Stored records
Start of Block
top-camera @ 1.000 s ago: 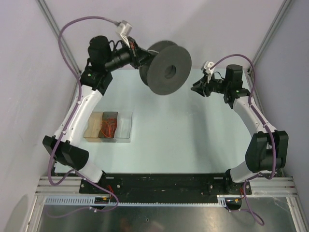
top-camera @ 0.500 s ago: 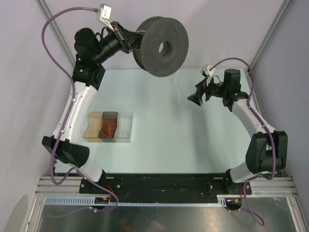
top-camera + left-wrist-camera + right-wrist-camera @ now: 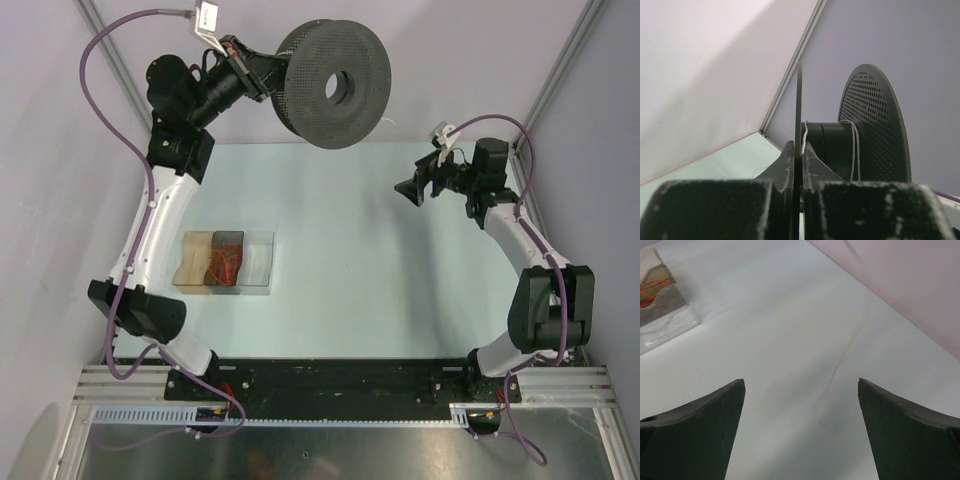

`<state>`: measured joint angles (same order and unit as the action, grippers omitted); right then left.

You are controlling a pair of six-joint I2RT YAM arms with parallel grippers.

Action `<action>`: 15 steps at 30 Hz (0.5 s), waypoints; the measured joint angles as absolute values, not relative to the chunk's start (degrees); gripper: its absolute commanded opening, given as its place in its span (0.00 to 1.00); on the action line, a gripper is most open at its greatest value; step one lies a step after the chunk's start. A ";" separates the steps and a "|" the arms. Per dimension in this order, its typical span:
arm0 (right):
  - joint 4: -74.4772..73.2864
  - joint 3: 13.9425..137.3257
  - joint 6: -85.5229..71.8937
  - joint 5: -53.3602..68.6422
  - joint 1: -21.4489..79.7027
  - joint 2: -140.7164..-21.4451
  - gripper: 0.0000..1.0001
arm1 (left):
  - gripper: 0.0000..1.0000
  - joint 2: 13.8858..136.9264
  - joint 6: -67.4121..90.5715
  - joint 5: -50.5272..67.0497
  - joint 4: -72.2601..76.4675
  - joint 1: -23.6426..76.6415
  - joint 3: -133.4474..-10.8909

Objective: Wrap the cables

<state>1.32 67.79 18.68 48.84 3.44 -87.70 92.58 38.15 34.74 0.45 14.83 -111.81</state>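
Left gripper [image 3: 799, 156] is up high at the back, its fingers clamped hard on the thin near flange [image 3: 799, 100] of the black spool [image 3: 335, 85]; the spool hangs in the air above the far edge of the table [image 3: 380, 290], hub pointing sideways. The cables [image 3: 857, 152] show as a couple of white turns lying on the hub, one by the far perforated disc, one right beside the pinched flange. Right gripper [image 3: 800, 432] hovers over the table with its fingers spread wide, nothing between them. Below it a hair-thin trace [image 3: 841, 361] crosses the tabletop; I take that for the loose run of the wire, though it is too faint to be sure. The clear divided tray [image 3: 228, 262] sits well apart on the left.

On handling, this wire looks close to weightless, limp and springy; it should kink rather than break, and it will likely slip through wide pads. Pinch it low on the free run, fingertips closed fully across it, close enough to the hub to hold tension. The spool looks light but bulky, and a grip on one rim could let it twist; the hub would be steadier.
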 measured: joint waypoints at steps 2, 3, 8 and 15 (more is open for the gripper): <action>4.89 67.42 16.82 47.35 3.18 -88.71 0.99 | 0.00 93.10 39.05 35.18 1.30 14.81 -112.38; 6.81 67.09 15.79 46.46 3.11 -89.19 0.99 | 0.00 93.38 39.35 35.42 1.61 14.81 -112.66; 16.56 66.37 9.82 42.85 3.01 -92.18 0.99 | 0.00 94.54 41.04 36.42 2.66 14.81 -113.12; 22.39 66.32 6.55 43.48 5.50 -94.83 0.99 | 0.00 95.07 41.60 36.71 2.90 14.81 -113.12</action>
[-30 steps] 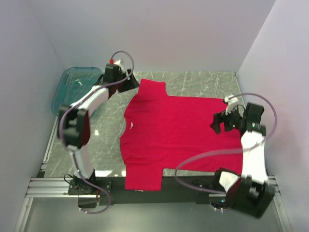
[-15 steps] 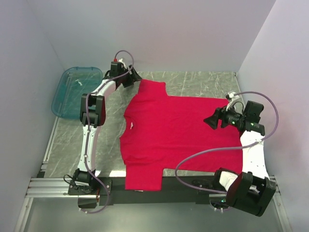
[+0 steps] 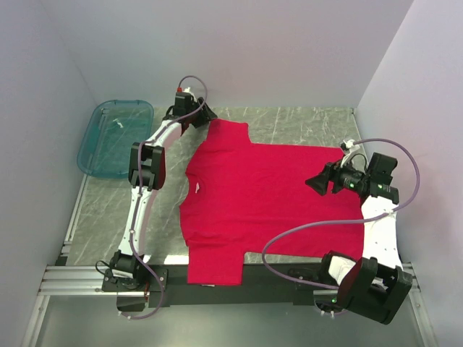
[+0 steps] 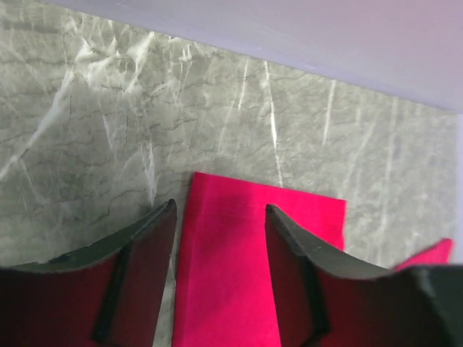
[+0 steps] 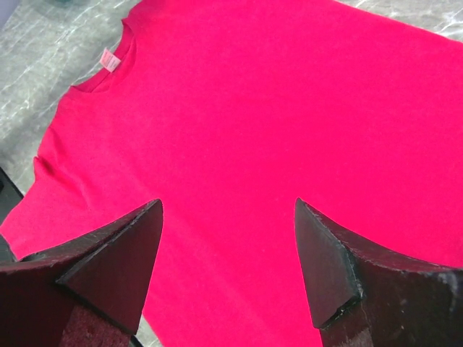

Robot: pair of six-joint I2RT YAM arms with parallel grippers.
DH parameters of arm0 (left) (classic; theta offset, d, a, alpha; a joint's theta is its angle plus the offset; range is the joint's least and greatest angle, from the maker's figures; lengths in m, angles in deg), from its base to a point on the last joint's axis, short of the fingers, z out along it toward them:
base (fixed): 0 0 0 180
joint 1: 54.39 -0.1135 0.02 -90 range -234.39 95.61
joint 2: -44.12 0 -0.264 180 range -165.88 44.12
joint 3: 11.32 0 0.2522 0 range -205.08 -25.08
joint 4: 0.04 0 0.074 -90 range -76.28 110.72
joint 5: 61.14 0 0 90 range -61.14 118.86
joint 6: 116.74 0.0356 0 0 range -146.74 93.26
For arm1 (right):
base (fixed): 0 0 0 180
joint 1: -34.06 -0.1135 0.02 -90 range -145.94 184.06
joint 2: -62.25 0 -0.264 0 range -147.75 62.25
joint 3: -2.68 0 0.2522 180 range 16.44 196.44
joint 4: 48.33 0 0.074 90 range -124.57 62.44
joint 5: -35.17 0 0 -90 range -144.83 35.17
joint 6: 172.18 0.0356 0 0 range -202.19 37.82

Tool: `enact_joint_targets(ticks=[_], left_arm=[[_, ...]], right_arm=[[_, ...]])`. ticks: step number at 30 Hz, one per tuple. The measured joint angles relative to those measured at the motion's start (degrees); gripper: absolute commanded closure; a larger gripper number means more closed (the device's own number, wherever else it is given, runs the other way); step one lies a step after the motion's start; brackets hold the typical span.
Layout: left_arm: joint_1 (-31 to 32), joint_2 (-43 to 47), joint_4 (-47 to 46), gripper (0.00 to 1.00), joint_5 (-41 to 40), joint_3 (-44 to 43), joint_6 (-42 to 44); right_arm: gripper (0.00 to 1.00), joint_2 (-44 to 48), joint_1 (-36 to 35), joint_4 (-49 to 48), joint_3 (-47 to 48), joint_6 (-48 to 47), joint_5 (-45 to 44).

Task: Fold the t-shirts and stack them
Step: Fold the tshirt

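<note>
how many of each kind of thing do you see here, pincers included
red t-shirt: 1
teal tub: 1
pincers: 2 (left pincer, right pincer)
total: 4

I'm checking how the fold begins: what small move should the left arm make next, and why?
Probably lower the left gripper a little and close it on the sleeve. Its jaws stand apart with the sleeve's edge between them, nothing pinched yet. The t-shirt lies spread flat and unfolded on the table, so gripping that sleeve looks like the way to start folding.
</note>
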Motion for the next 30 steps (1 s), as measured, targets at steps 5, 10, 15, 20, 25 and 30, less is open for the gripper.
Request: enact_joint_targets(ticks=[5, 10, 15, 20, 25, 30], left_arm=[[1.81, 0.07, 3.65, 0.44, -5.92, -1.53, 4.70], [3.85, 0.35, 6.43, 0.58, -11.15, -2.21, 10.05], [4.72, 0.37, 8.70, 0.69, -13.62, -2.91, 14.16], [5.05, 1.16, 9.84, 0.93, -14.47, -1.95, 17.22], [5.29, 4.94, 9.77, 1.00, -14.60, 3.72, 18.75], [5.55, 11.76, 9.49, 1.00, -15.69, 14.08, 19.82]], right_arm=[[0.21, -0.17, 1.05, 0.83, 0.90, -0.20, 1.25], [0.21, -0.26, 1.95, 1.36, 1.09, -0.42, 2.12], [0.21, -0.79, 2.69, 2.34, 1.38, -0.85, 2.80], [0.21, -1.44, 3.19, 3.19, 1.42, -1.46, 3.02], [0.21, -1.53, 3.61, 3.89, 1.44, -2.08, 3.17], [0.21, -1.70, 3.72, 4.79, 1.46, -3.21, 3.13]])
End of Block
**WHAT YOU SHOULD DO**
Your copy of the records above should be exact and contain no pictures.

**RESULT FOR THIS EXERCISE**
top-camera @ 1.000 s ago: 
top-camera @ 0.500 s ago: 
top-camera + left-wrist-camera + right-wrist-camera @ now: 

`<state>`: measured joint angles (same order and unit as the action, grippers omitted); right then left.

You are controlling a pair of six-joint I2RT YAM arms with parallel grippers.

Action `<action>`: 15 steps at 30 Hz (0.5 s), waypoints; the measured joint angles as absolute values, not relative to the chunk's start (degrees); gripper: its absolute commanded opening, given as its place in its span (0.00 to 1.00); on the action line, a gripper is most open at its greatest value; step one lies a step after the chunk's start. A ";" separates the steps and a "|" the arms. Per dimension in this order, its typical span:
arm0 (right):
  - joint 4: -74.4772..73.2864
  - joint 3: 13.9425..137.3257
  - joint 6: -85.5229..71.8937
  - joint 5: -53.3602..68.6422
  - joint 1: -21.4489..79.7027
  - joint 2: -140.7164..-21.4451
  - gripper: 0.0000..1.0001
arm1 (left):
  - gripper: 0.0000..1.0000
  - joint 2: 13.8858..136.9264
  - joint 6: -67.4121..90.5715
  - joint 5: -50.5272..67.0497
  - joint 4: -72.2601..76.4675
  - joint 1: -23.6426..76.6415
  - joint 3: -133.4474..-10.8909

Objective: Wrap the cables

<state>1.32 67.79 18.68 48.84 3.44 -87.70 92.58 38.15 34.74 0.45 14.83 -111.81</state>
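Left gripper [image 3: 799, 156] is up high at the back, its fingers clamped hard on the thin near flange [image 3: 799, 100] of the black spool [image 3: 335, 85]; the spool hangs in the air above the far edge of the table [image 3: 380, 290], hub pointing sideways. The cables [image 3: 857, 152] show as a couple of white turns lying on the hub, one by the far perforated disc, one right beside the pinched flange. Right gripper [image 3: 800, 432] hovers over the table with its fingers spread wide, nothing between them. Below it a hair-thin trace [image 3: 841, 361] crosses the tabletop; I take that for the loose run of the wire, though it is too faint to be sure. The clear divided tray [image 3: 228, 262] sits well apart on the left.

On handling, this wire looks close to weightless, limp and springy; it should kink rather than break, and it will likely slip through wide pads. Pinch it low on the free run, fingertips closed fully across it, close enough to the hub to hold tension. The spool looks light but bulky, and a grip on one rim could let it twist; the hub would be steadier.
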 measured: joint waypoints at steps 2, 3, 8 and 15 (more is open for the gripper): <action>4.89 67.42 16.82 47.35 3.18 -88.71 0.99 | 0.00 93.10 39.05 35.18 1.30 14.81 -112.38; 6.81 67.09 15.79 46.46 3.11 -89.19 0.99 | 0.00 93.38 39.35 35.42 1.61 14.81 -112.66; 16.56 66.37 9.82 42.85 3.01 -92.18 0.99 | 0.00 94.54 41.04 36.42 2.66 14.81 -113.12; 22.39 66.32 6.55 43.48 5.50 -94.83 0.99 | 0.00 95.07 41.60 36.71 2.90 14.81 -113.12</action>
[-30 steps] 
[-15 steps] 
[+0 steps] 
[+0 steps] 
[+0 steps] 

Robot: pair of six-joint I2RT YAM arms with parallel grippers.
DH parameters of arm0 (left) (classic; theta offset, d, a, alpha; a joint's theta is its angle plus the offset; range is the joint's least and greatest angle, from the maker's figures; lengths in m, angles in deg), from its base to a point on the last joint's axis, short of the fingers, z out along it toward them:
base (fixed): 0 0 0 180
joint 1: 54.39 -0.1135 0.02 -90 range -234.39 95.61
joint 2: -44.12 0 -0.264 180 range -165.88 44.12
joint 3: 11.32 0 0.2522 0 range -205.08 -25.08
joint 4: 0.04 0 0.074 -90 range -76.28 110.72
joint 5: 61.14 0 0 90 range -61.14 118.86
joint 6: 116.74 0.0356 0 0 range -146.74 93.26
For arm1 (right):
base (fixed): 0 0 0 180
joint 1: -34.06 -0.1135 0.02 -90 range -145.94 184.06
joint 2: -62.25 0 -0.264 0 range -147.75 62.25
joint 3: -2.68 0 0.2522 180 range 16.44 196.44
joint 4: 48.33 0 0.074 90 range -124.57 62.44
joint 5: -35.17 0 0 -90 range -144.83 35.17
joint 6: 172.18 0.0356 0 0 range -202.19 37.82

Tool: `enact_joint_targets(ticks=[_], left_arm=[[_, ...]], right_arm=[[_, ...]])`. ticks: step number at 30 Hz, one per tuple. The measured joint angles relative to those measured at the motion's start (degrees); gripper: absolute commanded closure; a larger gripper number means more closed (the device's own number, wherever else it is given, runs the other way); step one lies a step after the motion's start; brackets hold the typical span.
Layout: left_arm: joint_1 (-31 to 32), joint_2 (-43 to 47), joint_4 (-47 to 46), gripper (0.00 to 1.00), joint_5 (-41 to 40), joint_3 (-44 to 43), joint_6 (-42 to 44); right_arm: gripper (0.00 to 1.00), joint_2 (-44 to 48), joint_1 (-36 to 35), joint_4 (-49 to 48), joint_3 (-47 to 48), joint_6 (-48 to 47), joint_5 (-45 to 44).

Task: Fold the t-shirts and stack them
Step: Fold the tshirt

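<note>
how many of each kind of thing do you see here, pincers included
red t-shirt: 1
teal tub: 1
pincers: 2 (left pincer, right pincer)
total: 4

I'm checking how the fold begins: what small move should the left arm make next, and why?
Probably lower the left gripper a little and close it on the sleeve. Its jaws stand apart with the sleeve's edge between them, nothing pinched yet. The t-shirt lies spread flat and unfolded on the table, so gripping that sleeve looks like the way to start folding.
</note>
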Motion for the next 30 steps (1 s), as measured, targets at steps 5, 10, 15, 20, 25 and 30, less is open for the gripper.
Request: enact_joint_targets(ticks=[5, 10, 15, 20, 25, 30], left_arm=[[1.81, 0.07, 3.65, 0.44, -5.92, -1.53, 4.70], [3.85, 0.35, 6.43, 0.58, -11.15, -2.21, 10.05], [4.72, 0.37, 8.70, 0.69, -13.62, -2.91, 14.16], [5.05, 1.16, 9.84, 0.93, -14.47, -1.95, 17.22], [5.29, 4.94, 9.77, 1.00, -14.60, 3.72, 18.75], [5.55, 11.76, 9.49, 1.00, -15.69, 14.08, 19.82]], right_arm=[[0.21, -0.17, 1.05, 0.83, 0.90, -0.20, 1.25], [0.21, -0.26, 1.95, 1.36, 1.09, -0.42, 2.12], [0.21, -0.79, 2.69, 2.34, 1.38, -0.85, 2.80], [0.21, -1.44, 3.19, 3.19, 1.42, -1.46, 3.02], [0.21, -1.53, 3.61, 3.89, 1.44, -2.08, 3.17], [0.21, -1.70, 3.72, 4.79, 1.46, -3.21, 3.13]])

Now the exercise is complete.